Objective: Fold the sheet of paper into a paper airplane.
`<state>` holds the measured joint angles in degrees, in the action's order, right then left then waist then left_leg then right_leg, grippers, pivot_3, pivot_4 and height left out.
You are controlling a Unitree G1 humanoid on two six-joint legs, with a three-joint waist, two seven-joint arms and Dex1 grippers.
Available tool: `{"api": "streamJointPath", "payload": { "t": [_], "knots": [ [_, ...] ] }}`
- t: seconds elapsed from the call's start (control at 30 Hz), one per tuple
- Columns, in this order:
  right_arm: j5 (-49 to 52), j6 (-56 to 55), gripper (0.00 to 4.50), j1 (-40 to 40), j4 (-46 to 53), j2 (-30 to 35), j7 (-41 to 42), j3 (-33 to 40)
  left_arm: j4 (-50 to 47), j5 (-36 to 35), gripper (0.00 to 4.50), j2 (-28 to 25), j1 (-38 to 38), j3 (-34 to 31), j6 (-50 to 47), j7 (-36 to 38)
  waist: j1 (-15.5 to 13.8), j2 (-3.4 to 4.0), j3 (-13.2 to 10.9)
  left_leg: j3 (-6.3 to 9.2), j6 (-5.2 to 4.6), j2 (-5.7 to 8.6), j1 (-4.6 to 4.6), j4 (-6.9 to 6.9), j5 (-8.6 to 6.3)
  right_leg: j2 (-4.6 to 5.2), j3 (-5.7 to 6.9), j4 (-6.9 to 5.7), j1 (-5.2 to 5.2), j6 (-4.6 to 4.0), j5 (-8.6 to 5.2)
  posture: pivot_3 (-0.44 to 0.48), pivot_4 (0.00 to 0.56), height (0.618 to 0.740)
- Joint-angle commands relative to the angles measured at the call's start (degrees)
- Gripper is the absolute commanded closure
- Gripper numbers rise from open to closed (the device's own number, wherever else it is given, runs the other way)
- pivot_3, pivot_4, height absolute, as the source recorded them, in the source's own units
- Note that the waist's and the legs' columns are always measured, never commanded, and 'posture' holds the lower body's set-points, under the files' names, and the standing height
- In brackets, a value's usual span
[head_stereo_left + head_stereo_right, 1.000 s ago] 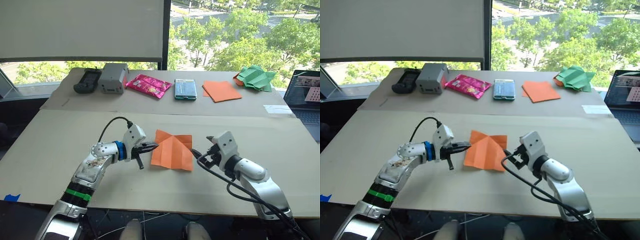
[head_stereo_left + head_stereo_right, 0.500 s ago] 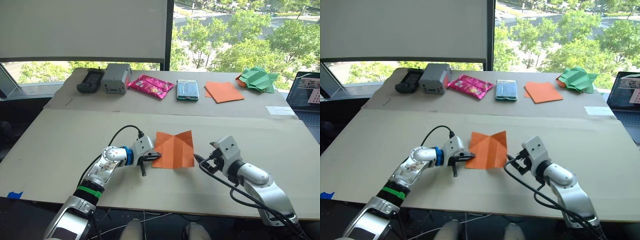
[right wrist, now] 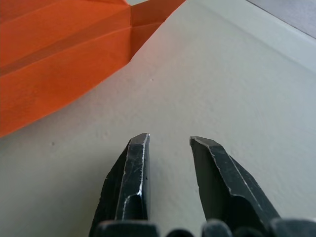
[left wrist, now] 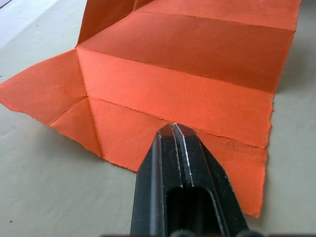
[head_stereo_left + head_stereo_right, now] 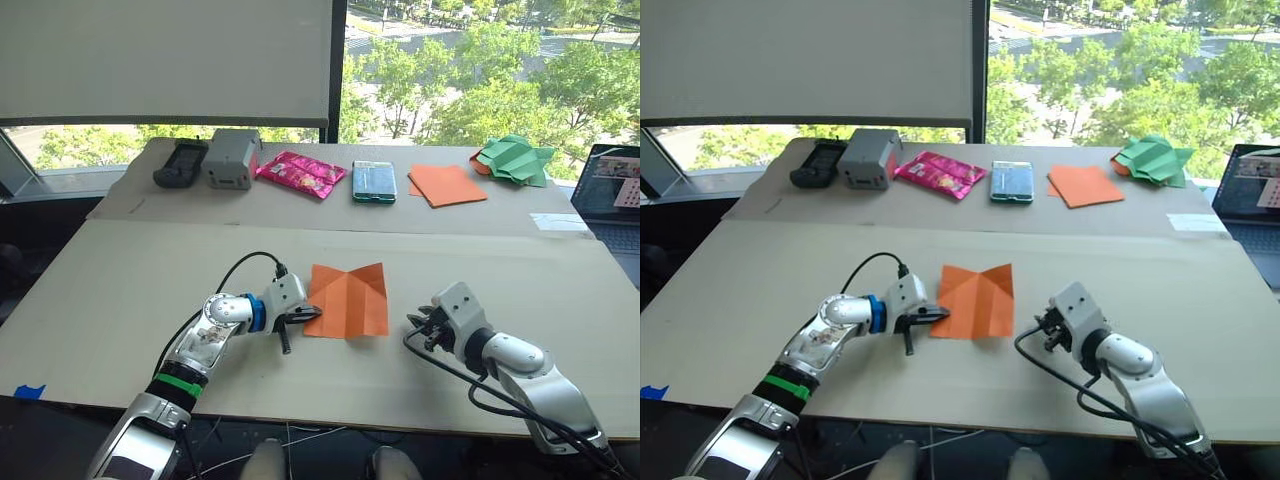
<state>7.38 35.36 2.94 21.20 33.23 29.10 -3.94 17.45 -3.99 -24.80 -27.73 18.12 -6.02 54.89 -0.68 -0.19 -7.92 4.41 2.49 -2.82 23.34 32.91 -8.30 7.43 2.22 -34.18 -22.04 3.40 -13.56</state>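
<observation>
- The sheet of paper [image 5: 347, 300] lies flat near the middle of the tabletop [image 5: 120, 290], between my two arms, already partly folded: two flaps meet along a centre line, and the far edge shows a shallow notch.
- I judge it very light and thin, so a nudge would slide it across the smooth tabletop and a hard pinch would crumple or tear it.
- The creases look sharp, and in my left wrist view they run as parallel ridges across the sheet [image 4: 187, 74]. The paper should bend readily along those lines and resist elsewhere.
- The best places to hold are the free edges and corners, where a thin tip can slip under. The flat middle gives nothing to grasp.
- My left pincer [image 5: 310, 315] is closed, its two fingers pressed together, with the tip resting on the left near corner of the sheet. From the wrist view it seems to pin the edge down, not pinch it, though I cannot tell whether paper lies between the tips.
- My right pincer [image 5: 422, 322] has its fingers a little apart and holds nothing. It hangs low over bare tabletop, near the sheet's right edge but clear of it.
</observation>
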Motion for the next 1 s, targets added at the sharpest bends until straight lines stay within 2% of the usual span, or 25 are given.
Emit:
{"api": "streamJointPath", "payload": {
  "t": [0.03,0.2,0.4,0.53,0.77,1.0],
  "knots": [
    [-1.2,-1.6,4.45,0.1,0.1,0.0,0.6,-1.6,0.7,2.0,4.5,-0.4,1.2,1.4,-0.5,0.9,0.0,0.01,0.0,0.0,0.0,0.0,0.0,0.0,0.0,0.0,0.0,0.0,0.0,0.0,0.0,0.0,0.15,0.702],
    [-2.5,-3.5,4.45,1.2,-2.8,-1.7,0.8,-4.1,0.8,2.3,4.5,-0.4,1.2,1.3,-0.5,0.9,0.1,-0.18,0.5,0.0,0.0,0.0,-0.01,0.02,0.0,0.0,0.0,0.0,0.01,0.0,0.0,0.0,0.15,0.702],
    [1.8,-4.6,4.45,6.6,-4.8,-9.4,0.7,-1.9,0.4,2.4,4.5,-0.4,1.4,1.2,-0.8,1.2,0.3,-0.23,0.6,0.01,0.0,-0.02,-0.04,0.02,0.0,0.0,0.0,-0.1,-0.01,0.0,0.0,0.0,0.15,0.702],
    [4.7,-3.2,4.45,9.9,-3.6,-12.0,1.6,-1.3,0.5,2.5,4.5,-0.4,1.2,1.0,-0.8,1.2,0.2,-0.22,0.6,0.01,-0.03,-0.01,-0.03,0.03,0.02,0.0,-0.01,-0.2,-0.04,0.0,0.0,0.0,0.15,0.702],
    [2.6,-2.4,4.45,15.5,-7.2,-16.7,0.9,-9.0,-0.2,2.5,4.5,-0.9,1.3,0.3,-1.5,1.1,0.2,-0.2,0.6,0.01,-0.04,-0.01,-0.06,0.02,0.02,0.0,-0.01,-0.4,-0.1,-0.06,-0.04,0.0,0.15,0.702],
    [0.9,-3.5,4.45,16.7,-13.5,-18.8,0.2,-11.7,-3.5,1.7,4.5,-2.5,2.7,-1.6,-3.7,0.8,0.2,-0.21,0.6,0.01,-0.04,-0.01,-0.07,0.04,0.03,0.0,-0.03,-0.71,-0.16,-0.21,-0.14,0.0,0.15,0.702]
  ]
}}
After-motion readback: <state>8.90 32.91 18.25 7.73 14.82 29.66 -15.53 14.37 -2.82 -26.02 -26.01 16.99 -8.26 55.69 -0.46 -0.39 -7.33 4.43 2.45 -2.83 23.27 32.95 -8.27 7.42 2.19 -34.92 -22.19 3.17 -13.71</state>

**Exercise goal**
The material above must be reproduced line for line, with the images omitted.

**Output below**
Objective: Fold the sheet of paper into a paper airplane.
`<state>` holds the measured joint angles in degrees, in the action's order, right then left then waist then left_leg then right_leg, grippers, pivot_3, pivot_4 and height left out.
You are controlling a Unitree G1 humanoid on two six-joint legs, with a three-joint waist, two seven-joint arms and Dex1 grippers.
Available tool: `{"api": "streamJointPath", "payload": { "t": [_], "knots": [ [_, ...] ] }}`
- t: seconds elapsed from the call's start (control at 30 Hz), one per tuple
- Columns, in this order:
  right_arm: j5 (-49 to 52), j6 (-56 to 55), gripper (0.00 to 4.50), j1 (-40 to 40), j4 (-46 to 53), j2 (-30 to 35), j7 (-41 to 42), j3 (-33 to 40)
  left_arm: j4 (-50 to 47), j5 (-36 to 35), gripper (0.00 to 4.50), j2 (-28 to 25), j1 (-38 to 38), j3 (-34 to 31), j6 (-50 to 47), j7 (-36 to 38)
  waist: j1 (-15.5 to 13.8), j2 (-3.4 to 4.0), j3 (-13.2 to 10.9)
  left_leg: j3 (-6.3 to 9.2), j6 (-5.2 to 4.6), j2 (-5.7 to 8.6), j1 (-4.6 to 4.6), j4 (-6.9 to 6.9), j5 (-8.6 to 6.3)
  right_leg: j2 (-4.6 to 5.2), j3 (-5.7 to 6.9), j4 (-6.9 to 5.7), j1 (-5.2 to 5.2), j6 (-4.6 to 4.0), j5 (-8.6 to 5.2)
  posture: pivot_3 (-0.44 to 0.48), pivot_4 (0.00 to 0.56), height (0.618 to 0.740)
- Joint-angle commands relative to the angles measured at the call's start (degrees)
- Gripper is the absolute commanded closure
- Gripper numbers rise from open to closed (the device's own number, wherever else it is given, runs the other way)
- pivot_3, pivot_4, height absolute, as the source recorded them, in the source's own units
- Note that the waist's and the legs' columns are always measured, never commanded, and 'posture' holds the lower body's set-points, under the files' names, and the standing height
- In brackets, a value's usual span
[head_stereo_left + head_stereo_right, 1.000 s ago] 
[head_stereo_left + head_stereo_right, 0.500 s ago] 
[right wrist, now] 
[left wrist, now] 
[head_stereo_left + head_stereo_right, now] 
<state>7.38 35.36 2.94 21.20 33.23 29.10 -3.94 17.45 -3.99 -24.80 -27.73 18.12 -6.02 54.89 -0.68 -0.19 -7.92 4.41 2.49 -2.82 23.34 32.91 -8.30 7.43 2.22 -34.18 -22.04 3.40 -13.56</state>
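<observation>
- The sheet of paper [image 5: 347, 300] lies flat near the middle of the tabletop [image 5: 120, 290], between my two arms, already partly folded: two flaps meet along a centre line, and the far edge shows a shallow notch.
- I judge it very light and thin, so a nudge would slide it across the smooth tabletop and a hard pinch would crumple or tear it.
- The creases look sharp, and in my left wrist view they run as parallel ridges across the sheet [image 4: 187, 74]. The paper should bend readily along those lines and resist elsewhere.
- The best places to hold are the free edges and corners, where a thin tip can slip under. The flat middle gives nothing to grasp.
- My left pincer [image 5: 310, 315] is closed, its two fingers pressed together, with the tip resting on the left near corner of the sheet. From the wrist view it seems to pin the edge down, not pinch it, though I cannot tell whether paper lies between the tips.
- My right pincer [image 5: 422, 322] has its fingers a little apart and holds nothing. It hangs low over bare tabletop, near the sheet's right edge but clear of it.
</observation>
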Motion for the next 1 s, targets added at the sharpest bends until straight lines stay within 2% of the usual span, or 25 are given.
Emit:
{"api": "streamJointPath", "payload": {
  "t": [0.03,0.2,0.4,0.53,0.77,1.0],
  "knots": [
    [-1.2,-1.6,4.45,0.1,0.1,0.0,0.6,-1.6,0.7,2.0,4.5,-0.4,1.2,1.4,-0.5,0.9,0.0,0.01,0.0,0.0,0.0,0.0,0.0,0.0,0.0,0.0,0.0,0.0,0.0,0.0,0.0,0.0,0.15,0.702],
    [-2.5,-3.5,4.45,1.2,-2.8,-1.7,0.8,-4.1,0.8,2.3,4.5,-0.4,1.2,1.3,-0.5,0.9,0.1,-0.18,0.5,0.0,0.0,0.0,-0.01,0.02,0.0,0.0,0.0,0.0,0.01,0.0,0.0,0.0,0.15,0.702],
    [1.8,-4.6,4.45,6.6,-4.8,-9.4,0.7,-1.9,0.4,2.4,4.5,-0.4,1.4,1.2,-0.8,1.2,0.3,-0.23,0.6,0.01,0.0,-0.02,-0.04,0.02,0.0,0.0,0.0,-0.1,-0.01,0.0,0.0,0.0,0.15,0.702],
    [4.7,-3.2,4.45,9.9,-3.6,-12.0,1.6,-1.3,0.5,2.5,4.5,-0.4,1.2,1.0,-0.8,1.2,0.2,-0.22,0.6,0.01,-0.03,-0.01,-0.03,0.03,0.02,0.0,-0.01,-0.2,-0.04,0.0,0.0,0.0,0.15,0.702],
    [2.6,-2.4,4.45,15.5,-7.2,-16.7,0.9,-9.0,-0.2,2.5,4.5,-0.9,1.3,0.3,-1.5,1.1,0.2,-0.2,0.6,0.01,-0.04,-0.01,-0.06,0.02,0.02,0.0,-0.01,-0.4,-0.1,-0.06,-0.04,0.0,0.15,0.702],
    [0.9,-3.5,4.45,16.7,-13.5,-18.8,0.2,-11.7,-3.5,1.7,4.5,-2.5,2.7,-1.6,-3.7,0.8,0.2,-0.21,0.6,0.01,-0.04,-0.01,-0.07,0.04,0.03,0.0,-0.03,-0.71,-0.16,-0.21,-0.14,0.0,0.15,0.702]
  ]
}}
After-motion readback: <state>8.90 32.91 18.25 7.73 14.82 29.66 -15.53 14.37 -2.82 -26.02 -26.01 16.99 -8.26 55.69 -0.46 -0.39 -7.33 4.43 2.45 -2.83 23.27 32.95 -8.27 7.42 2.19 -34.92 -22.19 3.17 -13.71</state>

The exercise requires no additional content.